DATA SECTION -
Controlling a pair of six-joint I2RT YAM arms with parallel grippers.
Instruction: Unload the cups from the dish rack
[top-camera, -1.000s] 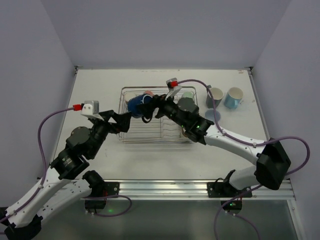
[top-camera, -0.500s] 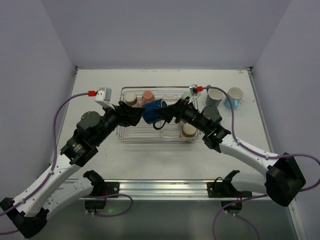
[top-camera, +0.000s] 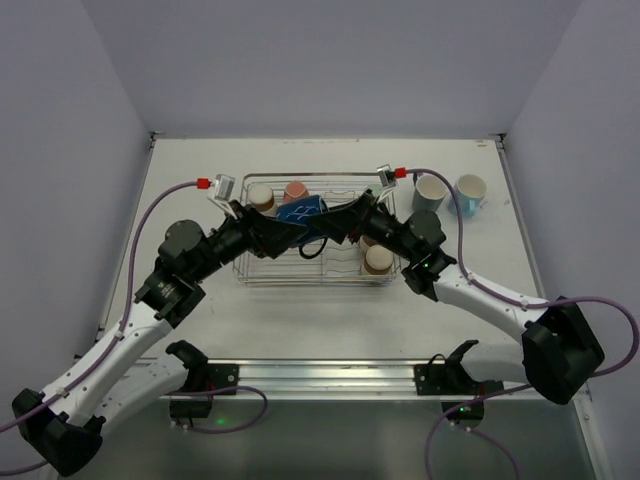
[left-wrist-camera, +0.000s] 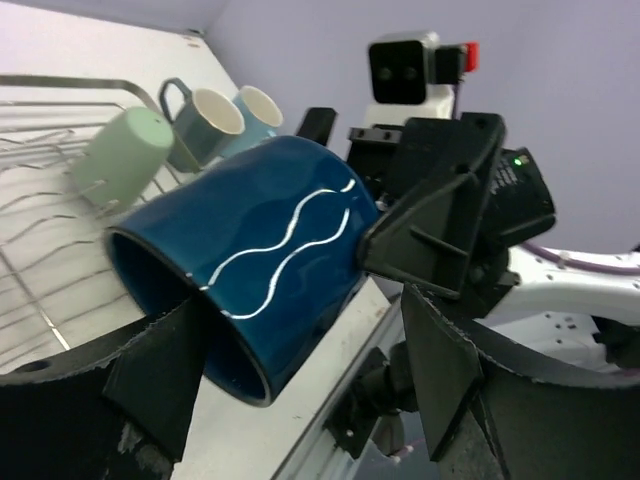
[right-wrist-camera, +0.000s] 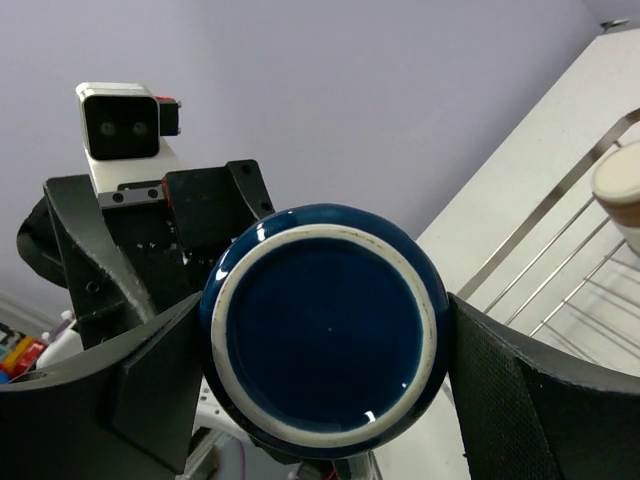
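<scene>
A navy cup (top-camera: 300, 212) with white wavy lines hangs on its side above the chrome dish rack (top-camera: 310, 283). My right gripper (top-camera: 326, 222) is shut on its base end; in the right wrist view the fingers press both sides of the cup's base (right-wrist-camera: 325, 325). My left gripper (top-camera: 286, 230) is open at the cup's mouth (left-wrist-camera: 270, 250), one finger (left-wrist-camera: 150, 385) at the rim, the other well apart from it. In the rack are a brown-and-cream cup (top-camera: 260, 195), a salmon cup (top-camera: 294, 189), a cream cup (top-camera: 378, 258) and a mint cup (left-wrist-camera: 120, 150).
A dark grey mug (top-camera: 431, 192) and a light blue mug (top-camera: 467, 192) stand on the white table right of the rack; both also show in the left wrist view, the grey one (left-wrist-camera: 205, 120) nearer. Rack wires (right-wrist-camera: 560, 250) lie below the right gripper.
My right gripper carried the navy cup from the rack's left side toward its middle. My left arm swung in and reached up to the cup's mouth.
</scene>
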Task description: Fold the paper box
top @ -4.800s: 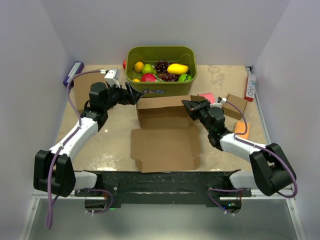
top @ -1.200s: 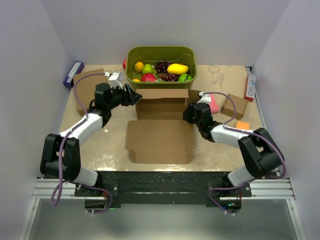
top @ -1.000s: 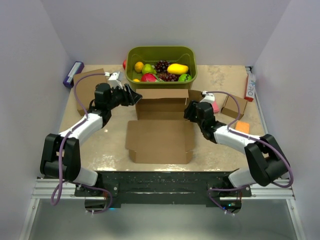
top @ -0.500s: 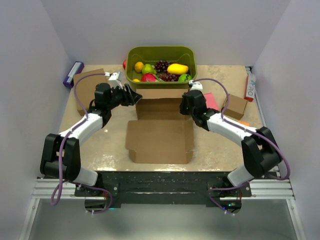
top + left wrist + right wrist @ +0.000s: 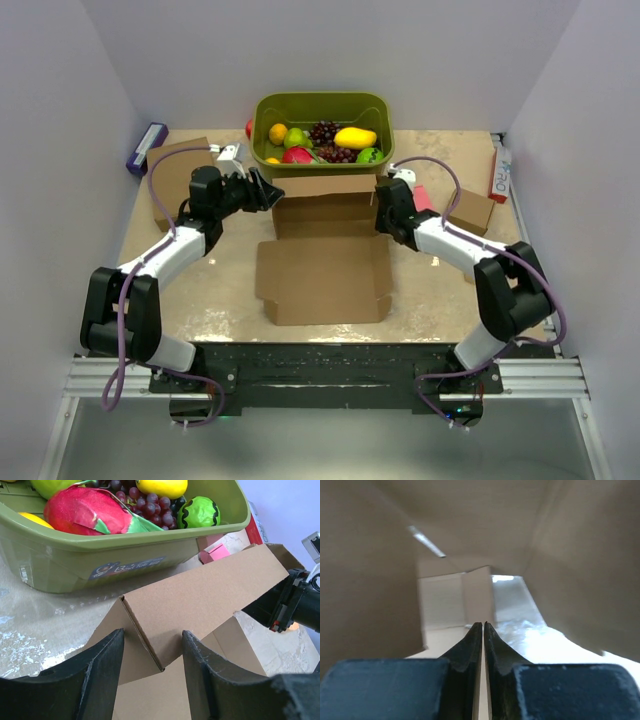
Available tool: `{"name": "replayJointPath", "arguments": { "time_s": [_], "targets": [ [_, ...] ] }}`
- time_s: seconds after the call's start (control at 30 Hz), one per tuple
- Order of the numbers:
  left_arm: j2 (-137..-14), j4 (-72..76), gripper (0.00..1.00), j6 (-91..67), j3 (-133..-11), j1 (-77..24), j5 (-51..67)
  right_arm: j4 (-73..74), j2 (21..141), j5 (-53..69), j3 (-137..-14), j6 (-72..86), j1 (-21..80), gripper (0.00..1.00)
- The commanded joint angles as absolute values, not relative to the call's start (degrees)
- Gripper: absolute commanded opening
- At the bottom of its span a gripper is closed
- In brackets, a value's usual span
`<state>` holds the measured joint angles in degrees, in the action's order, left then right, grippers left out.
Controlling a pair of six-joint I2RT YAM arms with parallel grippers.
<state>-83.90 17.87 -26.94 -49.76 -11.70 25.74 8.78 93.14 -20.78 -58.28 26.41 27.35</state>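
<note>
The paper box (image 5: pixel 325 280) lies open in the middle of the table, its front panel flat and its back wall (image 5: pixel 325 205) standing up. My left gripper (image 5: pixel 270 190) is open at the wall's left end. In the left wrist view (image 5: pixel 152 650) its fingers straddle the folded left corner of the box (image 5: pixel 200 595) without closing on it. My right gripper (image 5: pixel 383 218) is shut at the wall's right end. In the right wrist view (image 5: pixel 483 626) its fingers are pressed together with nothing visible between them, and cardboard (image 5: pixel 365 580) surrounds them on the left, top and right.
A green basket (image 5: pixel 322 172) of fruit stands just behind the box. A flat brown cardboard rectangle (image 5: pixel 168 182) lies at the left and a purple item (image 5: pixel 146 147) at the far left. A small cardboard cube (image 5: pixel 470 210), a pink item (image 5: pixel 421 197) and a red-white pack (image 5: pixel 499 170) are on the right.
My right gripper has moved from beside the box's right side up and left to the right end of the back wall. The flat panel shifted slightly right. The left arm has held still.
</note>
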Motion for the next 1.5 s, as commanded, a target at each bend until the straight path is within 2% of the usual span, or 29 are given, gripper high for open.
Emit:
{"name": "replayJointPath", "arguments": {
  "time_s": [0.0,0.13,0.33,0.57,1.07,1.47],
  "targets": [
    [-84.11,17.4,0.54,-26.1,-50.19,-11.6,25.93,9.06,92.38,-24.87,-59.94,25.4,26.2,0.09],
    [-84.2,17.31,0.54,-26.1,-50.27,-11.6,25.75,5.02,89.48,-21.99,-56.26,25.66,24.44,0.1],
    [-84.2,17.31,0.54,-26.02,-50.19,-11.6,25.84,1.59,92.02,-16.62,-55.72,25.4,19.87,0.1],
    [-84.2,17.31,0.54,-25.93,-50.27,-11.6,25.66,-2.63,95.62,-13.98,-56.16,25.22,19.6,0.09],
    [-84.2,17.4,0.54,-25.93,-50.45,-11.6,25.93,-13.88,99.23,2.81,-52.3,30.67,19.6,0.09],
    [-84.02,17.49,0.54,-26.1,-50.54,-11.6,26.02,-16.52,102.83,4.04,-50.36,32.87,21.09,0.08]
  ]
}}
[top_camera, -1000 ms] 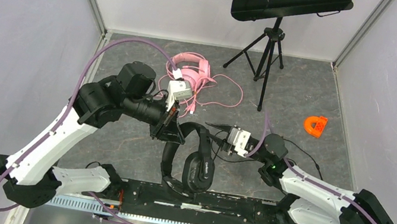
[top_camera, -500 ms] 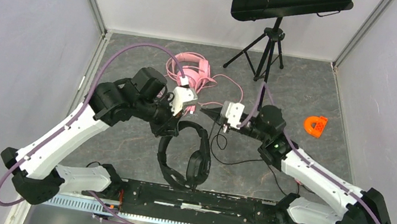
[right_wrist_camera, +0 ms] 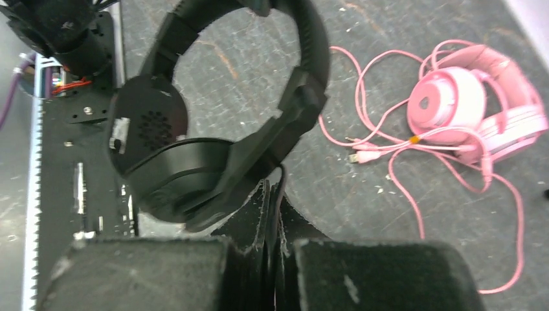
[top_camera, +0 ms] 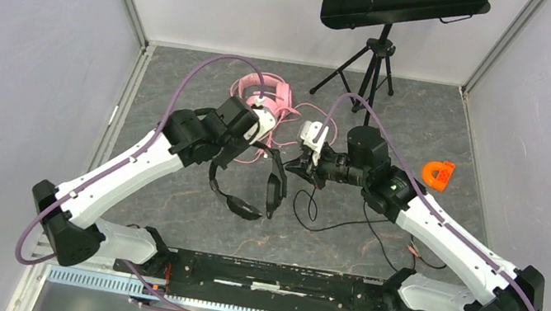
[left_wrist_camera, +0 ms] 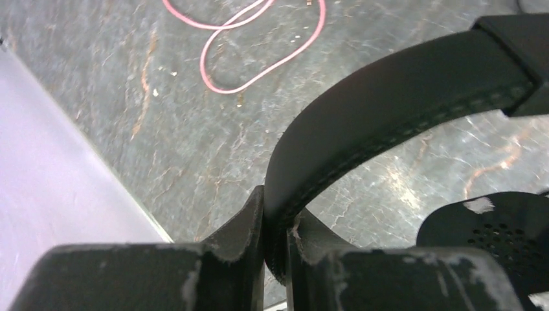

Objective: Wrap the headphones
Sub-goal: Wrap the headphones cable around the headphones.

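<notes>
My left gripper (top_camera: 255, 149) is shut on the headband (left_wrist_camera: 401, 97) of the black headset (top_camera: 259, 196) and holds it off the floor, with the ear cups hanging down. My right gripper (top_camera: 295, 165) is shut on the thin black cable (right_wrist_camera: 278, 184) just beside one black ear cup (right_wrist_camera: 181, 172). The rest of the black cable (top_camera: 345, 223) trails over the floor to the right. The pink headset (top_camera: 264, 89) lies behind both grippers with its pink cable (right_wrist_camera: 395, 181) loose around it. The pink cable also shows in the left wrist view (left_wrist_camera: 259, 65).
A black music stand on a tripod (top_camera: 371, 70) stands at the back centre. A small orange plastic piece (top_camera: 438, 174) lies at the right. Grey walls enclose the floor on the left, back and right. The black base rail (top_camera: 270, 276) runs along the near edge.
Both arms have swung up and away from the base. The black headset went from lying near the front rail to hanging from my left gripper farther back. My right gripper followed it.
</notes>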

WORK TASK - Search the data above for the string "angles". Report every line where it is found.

EXERCISE SOLUTION -
- The commanded joint angles as absolute values, not relative to the call's start (degrees)
`<state>` holds the measured joint angles in degrees, in the action's order, left then right, grippers left out.

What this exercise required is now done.